"""

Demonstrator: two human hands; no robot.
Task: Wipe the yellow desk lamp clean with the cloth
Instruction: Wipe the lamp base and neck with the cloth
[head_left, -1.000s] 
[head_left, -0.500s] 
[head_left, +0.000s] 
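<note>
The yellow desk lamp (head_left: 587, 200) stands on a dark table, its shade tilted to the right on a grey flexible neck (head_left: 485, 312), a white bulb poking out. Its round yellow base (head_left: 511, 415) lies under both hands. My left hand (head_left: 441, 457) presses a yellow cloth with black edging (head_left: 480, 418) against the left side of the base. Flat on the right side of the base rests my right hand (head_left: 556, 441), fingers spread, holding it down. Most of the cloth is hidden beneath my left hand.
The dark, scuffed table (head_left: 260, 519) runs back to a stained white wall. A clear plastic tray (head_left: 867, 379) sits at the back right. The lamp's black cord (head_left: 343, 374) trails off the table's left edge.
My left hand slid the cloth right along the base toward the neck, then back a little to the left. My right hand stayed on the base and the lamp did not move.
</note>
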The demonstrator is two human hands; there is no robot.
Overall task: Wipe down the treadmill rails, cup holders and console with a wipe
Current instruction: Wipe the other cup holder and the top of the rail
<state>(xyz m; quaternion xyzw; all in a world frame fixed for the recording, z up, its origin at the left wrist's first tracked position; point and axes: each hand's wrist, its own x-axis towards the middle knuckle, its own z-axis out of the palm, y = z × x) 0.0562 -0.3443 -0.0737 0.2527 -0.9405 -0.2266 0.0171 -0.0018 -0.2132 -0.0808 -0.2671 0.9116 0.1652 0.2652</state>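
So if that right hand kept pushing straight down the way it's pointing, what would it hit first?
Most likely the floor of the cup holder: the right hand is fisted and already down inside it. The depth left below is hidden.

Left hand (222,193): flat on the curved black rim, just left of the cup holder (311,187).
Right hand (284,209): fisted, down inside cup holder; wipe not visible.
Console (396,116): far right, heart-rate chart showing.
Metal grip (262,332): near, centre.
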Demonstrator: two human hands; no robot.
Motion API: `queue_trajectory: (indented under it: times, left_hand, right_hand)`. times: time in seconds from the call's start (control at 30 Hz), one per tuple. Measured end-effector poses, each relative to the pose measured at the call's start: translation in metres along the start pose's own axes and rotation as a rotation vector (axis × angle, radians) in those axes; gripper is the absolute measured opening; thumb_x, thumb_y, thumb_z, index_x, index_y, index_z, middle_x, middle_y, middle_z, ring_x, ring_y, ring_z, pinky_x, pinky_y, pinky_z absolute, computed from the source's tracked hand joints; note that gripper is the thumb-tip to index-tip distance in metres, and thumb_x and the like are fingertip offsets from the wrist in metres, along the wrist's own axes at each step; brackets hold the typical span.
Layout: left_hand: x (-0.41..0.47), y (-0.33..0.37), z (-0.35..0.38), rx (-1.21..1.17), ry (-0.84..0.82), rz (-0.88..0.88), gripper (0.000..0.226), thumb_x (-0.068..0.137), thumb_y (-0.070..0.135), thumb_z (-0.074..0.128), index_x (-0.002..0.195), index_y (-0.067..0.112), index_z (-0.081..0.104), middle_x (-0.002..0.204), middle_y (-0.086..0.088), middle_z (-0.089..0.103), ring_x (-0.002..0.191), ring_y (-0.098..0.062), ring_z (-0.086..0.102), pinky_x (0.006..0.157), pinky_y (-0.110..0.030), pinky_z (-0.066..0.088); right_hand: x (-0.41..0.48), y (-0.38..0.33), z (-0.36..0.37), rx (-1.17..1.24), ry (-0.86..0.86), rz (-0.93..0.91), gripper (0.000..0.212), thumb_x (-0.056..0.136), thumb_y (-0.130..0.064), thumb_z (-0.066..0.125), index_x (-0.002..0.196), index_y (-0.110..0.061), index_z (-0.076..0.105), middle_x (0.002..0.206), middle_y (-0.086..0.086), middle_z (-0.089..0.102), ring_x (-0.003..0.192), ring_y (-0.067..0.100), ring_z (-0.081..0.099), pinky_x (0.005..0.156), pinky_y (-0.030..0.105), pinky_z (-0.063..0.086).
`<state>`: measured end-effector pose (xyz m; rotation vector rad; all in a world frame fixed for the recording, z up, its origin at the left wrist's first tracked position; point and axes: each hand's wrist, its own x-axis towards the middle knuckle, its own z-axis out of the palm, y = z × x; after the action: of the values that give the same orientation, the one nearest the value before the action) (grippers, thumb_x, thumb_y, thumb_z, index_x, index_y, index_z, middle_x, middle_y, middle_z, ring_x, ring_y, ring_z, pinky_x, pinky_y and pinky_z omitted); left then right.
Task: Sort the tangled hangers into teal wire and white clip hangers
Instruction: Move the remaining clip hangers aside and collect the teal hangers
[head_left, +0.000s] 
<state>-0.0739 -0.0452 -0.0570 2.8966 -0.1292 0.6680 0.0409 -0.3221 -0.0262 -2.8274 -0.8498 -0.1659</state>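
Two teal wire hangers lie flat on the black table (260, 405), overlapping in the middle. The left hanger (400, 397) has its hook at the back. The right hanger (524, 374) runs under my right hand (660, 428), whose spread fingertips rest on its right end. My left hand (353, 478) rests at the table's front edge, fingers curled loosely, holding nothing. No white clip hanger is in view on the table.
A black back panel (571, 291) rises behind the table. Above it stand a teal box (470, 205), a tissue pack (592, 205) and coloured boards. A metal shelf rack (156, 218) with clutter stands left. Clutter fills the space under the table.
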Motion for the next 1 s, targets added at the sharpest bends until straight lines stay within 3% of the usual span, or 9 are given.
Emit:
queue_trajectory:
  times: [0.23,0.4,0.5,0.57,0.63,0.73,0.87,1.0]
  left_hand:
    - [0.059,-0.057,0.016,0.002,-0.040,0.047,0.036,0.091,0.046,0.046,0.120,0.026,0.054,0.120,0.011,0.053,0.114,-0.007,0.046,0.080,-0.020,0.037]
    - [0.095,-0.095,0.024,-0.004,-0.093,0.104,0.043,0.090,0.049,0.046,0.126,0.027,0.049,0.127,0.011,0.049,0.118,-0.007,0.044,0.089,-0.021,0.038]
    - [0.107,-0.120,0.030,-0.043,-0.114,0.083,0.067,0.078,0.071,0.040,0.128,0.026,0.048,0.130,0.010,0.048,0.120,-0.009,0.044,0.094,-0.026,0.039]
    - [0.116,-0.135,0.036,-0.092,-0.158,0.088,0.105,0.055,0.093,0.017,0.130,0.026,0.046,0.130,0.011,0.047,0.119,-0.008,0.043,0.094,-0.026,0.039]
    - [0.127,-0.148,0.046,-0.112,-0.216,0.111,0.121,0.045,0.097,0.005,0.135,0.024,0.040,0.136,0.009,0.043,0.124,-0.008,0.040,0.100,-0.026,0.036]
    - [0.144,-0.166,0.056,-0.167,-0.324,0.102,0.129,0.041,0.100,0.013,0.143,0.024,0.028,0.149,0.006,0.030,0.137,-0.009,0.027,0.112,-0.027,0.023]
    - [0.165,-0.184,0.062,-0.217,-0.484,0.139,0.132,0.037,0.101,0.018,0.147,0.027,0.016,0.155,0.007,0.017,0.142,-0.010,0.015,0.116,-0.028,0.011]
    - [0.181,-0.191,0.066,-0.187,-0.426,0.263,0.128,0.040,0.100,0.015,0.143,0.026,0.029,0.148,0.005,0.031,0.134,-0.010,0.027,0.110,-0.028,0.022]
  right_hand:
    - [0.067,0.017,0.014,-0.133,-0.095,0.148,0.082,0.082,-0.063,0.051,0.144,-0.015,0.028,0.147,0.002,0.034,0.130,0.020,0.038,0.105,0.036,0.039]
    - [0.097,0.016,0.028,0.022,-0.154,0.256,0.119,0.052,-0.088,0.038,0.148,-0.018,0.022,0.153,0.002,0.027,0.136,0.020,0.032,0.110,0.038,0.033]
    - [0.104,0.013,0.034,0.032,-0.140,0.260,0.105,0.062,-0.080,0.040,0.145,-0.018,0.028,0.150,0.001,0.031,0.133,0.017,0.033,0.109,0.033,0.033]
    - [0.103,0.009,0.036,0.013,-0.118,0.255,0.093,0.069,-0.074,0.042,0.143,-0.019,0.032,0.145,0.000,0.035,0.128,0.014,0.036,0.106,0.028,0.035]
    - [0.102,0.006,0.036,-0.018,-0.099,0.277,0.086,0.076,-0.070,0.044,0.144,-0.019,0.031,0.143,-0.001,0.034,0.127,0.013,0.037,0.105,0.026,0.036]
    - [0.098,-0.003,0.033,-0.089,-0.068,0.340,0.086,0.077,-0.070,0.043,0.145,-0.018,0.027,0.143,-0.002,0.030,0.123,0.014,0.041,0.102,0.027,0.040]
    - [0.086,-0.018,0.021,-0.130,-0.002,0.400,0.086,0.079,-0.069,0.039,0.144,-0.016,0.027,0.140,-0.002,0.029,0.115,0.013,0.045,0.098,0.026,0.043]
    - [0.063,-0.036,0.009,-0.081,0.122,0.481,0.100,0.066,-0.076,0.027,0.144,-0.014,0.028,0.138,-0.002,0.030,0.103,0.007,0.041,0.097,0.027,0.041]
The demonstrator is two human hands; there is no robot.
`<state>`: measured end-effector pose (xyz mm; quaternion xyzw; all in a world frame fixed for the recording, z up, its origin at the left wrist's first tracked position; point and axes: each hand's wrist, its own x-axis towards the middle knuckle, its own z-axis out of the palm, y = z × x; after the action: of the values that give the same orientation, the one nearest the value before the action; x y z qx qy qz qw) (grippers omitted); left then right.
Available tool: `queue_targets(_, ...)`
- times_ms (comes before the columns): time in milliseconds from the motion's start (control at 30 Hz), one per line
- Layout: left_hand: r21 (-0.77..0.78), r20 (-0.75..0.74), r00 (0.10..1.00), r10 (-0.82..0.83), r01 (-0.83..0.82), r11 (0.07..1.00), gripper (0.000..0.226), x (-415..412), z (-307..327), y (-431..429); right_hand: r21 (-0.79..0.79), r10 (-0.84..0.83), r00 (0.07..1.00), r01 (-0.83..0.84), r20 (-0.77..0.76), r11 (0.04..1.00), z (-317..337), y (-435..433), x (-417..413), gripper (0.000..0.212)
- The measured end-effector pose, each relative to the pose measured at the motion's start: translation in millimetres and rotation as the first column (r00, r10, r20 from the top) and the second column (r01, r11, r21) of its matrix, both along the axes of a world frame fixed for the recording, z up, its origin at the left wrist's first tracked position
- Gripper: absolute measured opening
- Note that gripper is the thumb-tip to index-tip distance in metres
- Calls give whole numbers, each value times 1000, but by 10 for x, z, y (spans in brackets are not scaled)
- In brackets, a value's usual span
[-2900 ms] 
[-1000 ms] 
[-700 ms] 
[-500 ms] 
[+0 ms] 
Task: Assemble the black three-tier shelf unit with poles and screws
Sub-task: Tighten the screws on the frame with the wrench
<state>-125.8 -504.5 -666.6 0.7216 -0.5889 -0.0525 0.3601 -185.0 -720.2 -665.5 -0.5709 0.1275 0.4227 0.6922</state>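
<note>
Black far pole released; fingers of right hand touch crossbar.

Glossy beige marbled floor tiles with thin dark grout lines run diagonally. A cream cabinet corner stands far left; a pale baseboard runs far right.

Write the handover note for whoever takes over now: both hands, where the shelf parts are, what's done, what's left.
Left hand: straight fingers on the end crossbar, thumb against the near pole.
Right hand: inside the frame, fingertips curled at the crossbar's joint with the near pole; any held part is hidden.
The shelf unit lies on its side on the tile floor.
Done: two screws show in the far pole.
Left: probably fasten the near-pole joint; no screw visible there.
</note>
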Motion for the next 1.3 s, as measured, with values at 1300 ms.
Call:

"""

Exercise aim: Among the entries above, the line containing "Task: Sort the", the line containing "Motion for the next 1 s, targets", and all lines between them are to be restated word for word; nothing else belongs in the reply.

Written reply:
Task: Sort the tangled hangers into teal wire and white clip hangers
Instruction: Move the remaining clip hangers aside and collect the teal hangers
[head_left, +0.000s] 
<state>-0.0739 -0.0452 -0.0570 2.8966 -0.1292 0.6680 0.0409 -0.3221 -0.0262 -2.8274 -0.8498 -0.1659</state>
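Two teal wire hangers lie flat on the black table (260, 405), overlapping in the middle. The left hanger (400, 397) has its hook at the back. The right hanger (524, 374) runs under my right hand (660, 428), whose spread fingertips rest on its right end. My left hand (353, 478) rests at the table's front edge, fingers curled loosely, holding nothing. No white clip hanger is in view on the table.
A black back panel (571, 291) rises behind the table. Above it stand a teal box (470, 205), a tissue pack (592, 205) and coloured boards. A metal shelf rack (156, 218) with clutter stands left. Clutter fills the space under the table.
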Motion for the next 1 s, targets added at the sharpest bends until straight lines stay within 3% of the usual span, or 9 are given.

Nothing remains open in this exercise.